When it's more than just bad sleep
I want to be direct about something. If AI anxiety has been disrupting your sleep for more than a month, if you're functioning poorly during the day, if you're experiencing physical symptoms like chest tightness or persistent nausea, if you're having thoughts about self-harm — this has crossed from normal workplace stress into something that deserves professional support.
There's no weakness in talking to a GP or a therapist about this. What you're experiencing is a stress response to a genuine, sustained threat to your livelihood. That's a rational thing to be stressed about. The fact that the threat comes from technology rather than, say, a recession doesn't make the stress less real or less deserving of support.
Your workplace may have an Employee Assistance Programme that offers free counselling. Use it. That's what it's for.
The 7am perspective
Here's what i want you to remember at 2am, even though your brain will resist it.

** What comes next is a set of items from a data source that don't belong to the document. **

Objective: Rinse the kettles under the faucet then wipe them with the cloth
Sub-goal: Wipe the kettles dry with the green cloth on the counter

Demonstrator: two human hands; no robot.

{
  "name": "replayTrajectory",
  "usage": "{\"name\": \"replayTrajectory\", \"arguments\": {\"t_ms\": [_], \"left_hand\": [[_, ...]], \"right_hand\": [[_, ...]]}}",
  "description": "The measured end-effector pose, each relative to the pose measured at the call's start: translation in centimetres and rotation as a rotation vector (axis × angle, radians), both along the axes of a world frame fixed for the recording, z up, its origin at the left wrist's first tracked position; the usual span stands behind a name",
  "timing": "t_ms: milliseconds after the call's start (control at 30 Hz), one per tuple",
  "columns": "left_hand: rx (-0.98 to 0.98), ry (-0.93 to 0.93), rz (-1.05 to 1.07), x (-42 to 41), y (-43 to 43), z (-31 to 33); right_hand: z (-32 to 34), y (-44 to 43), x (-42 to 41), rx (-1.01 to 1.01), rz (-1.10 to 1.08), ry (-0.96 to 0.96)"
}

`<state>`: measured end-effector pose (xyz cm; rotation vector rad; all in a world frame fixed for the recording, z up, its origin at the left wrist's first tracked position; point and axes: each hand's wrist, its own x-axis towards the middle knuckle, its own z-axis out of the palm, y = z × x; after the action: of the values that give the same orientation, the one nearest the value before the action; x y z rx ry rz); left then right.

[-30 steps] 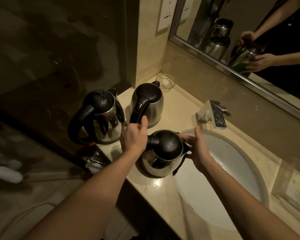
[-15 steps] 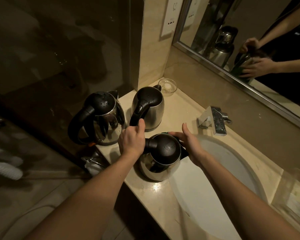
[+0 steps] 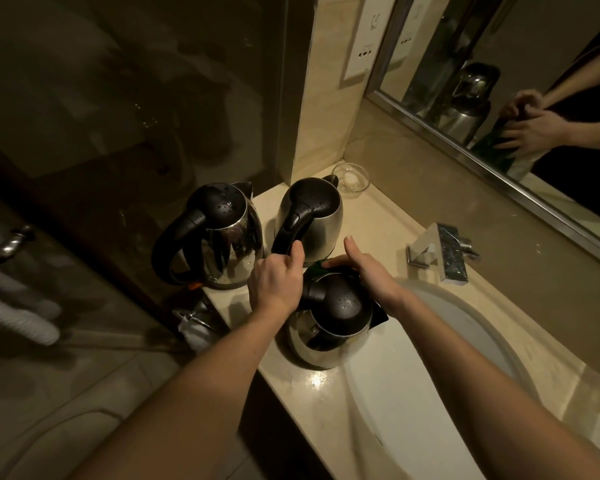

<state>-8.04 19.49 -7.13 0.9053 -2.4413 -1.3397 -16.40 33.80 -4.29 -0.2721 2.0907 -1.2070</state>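
Three steel kettles with black lids stand on the beige counter point(image 3: 371, 216). The near kettle point(image 3: 329, 327) sits at the sink's left rim. My left hand point(image 3: 278, 282) grips its black handle from the left. My right hand point(image 3: 368, 271) lies with straight fingers on a green cloth point(image 3: 318, 265), pressing it against the kettle's far side. Most of the cloth is hidden under that hand. The left kettle point(image 3: 222, 233) and the back kettle point(image 3: 312, 216) stand behind, wet with drops, untouched.
A square chrome faucet point(image 3: 444, 251) stands behind the white sink basin point(image 3: 465, 358); no water is running. A small glass dish point(image 3: 352, 178) sits in the back corner. A mirror point(image 3: 499, 64) is on the right wall and dark glass on the left.
My right hand has slid from the near kettle's right side round to its far side, and the green cloth now shows under its fingers. My left hand has stayed on the handle.
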Motion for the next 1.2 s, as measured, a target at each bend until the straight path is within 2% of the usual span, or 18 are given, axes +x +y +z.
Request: {"name": "replayTrajectory", "arguments": {"t_ms": [200,500,733,833,967,1100,1200], "left_hand": [[-0.027,-0.010,-0.012,0.1,0.0,0.1],[-0.006,0.005,-0.025,0.0,0.0,-0.1],[0.043,0.002,-0.001,0.0,0.0,0.4],[0.124,-0.057,0.031,-0.2,-0.1,0.8],[0.234,-0.115,0.098,-0.8,-0.4,-0.5],[0.355,-0.157,0.152,-1.1,-0.6,0.0],[0.365,-0.177,0.158,-0.9,-0.5,0.4]], "right_hand": [[0.0,0.4,-0.4,0.115,-0.031,-0.124],[1.3,1.5,-0.2,0.017,-0.091,-0.032],[0.6,1.4,0.4,0.065,-0.053,-0.050],[0.9,1.8,1.3,0.068,-0.015,0.060],[1.0,2.6,4.0,0.056,0.036,0.301],[0.5,3.2,7.3,0.247,0.169,0.650],[0.0,3.5,9.6,0.351,0.232,0.777]]}}
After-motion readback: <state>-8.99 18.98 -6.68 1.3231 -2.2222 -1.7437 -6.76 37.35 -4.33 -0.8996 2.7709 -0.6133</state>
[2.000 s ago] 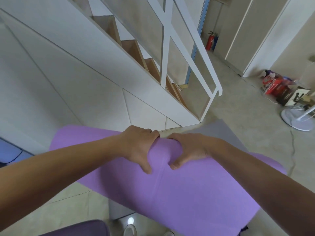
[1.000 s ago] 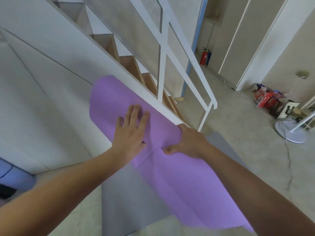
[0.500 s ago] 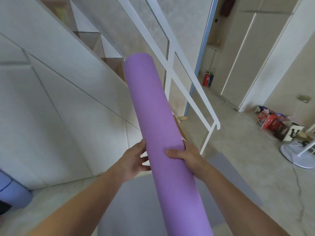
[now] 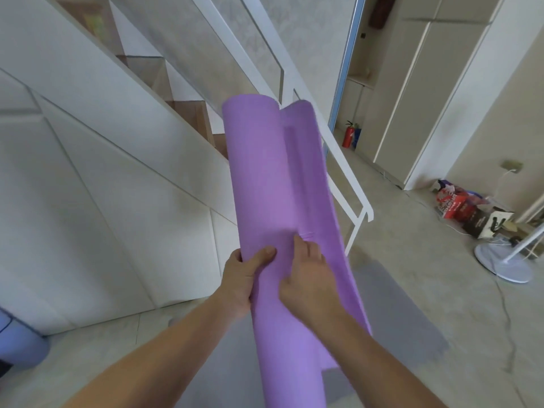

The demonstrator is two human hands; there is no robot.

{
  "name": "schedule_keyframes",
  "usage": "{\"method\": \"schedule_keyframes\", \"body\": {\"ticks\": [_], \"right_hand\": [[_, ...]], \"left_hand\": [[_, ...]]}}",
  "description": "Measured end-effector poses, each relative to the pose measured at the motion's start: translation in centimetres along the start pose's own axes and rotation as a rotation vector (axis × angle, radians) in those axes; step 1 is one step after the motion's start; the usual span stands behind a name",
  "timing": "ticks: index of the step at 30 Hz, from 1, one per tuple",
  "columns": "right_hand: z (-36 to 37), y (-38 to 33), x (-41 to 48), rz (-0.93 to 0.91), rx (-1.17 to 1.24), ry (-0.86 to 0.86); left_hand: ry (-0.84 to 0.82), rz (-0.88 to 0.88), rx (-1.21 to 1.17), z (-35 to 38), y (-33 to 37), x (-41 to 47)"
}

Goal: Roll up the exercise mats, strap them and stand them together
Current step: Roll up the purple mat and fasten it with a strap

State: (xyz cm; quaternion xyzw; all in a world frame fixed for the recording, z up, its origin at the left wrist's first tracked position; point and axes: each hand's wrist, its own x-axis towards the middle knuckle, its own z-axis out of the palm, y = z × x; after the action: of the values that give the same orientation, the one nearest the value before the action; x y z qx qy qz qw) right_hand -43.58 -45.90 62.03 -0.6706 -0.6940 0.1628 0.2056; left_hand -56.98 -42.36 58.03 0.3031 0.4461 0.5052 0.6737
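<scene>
A purple exercise mat [image 4: 265,178] is rolled into a long tube and held upright in front of me, its loose outer flap standing open along the right side. My left hand [image 4: 244,278] grips the roll from the left with the thumb across its front. My right hand [image 4: 309,275] presses on the flap's edge at the middle of the roll. A grey mat [image 4: 394,319] lies flat on the floor beneath. A blue rolled mat [image 4: 20,343] shows at the lower left edge. No strap is visible.
A white staircase panel [image 4: 103,201] and its white handrail [image 4: 347,184] stand close ahead. A fan base [image 4: 503,260] with a cable, boxes [image 4: 459,207] and a red fire extinguisher [image 4: 348,136] sit on the floor at right.
The mat went from lying rolled under both hands to being lifted upright. Since half a second ago its outer flap has come loose on the right, and my right hand has shifted onto that flap.
</scene>
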Motion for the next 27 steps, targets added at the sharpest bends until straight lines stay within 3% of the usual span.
{"method": "schedule_keyframes", "body": {"ticks": [3,7,9,15,19,22,25,27], "right_hand": [[1.6,-0.9,-1.0,0.036,0.068,-0.024],[0.8,0.4,-0.1,0.056,0.187,0.150],[-0.4,0.8,0.2,0.040,0.300,0.150],[-2.4,1.5,0.2,-0.035,0.809,-0.106],[-2.5,1.5,0.2,-0.066,1.015,-0.255],[-3.2,1.1,0.3,-0.050,0.817,-0.271],[-3.1,1.1,-0.1,-0.105,0.305,0.033],[-3.1,1.7,-0.2,-0.140,0.349,0.221]], "left_hand": [[-0.015,0.073,0.126,0.8,-0.2,-0.2],[-0.122,0.024,0.213,-0.1,1.0,-0.9],[-0.182,0.045,0.254,-0.6,2.0,-1.2],[-0.414,0.167,0.246,-1.3,5.4,-0.6],[-0.387,0.173,0.190,-1.0,6.0,-0.7],[-0.319,0.187,0.122,-0.8,5.4,-0.8],[-0.230,0.201,0.088,-1.1,5.2,-0.7],[-0.205,0.195,0.078,-1.4,5.5,-0.7]]}}
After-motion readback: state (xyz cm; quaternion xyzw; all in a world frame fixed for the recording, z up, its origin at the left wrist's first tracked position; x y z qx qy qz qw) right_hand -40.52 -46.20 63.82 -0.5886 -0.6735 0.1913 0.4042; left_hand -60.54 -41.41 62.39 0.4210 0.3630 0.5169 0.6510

The thoughts you're having right now are real concerns being processed by an exhausted brain with no circuit breaker. The concerns deserve attention. They deserve a plan. They do not deserve your sleep.
The doomscrolling-to-layoff pipeline is real, and it runs through your bedroom at night. Cut it off there and you'll find that the daytime version of you, the one who's rested and can think clearly, is significantly better at dealing with the actual, practical challenges of working in an AI-disrupted world.
You can't career-plan your way out of insomnia. But you can sleep your way into better career planning.
The one thing to do tonight: Move your phone to another room. Set a cheap alarm clock. Just for one week. If your sleep doesn't improve, you can bring the phone back. But give yourself seven nights without a glowing anxiety portal on your bedside table and see what happens.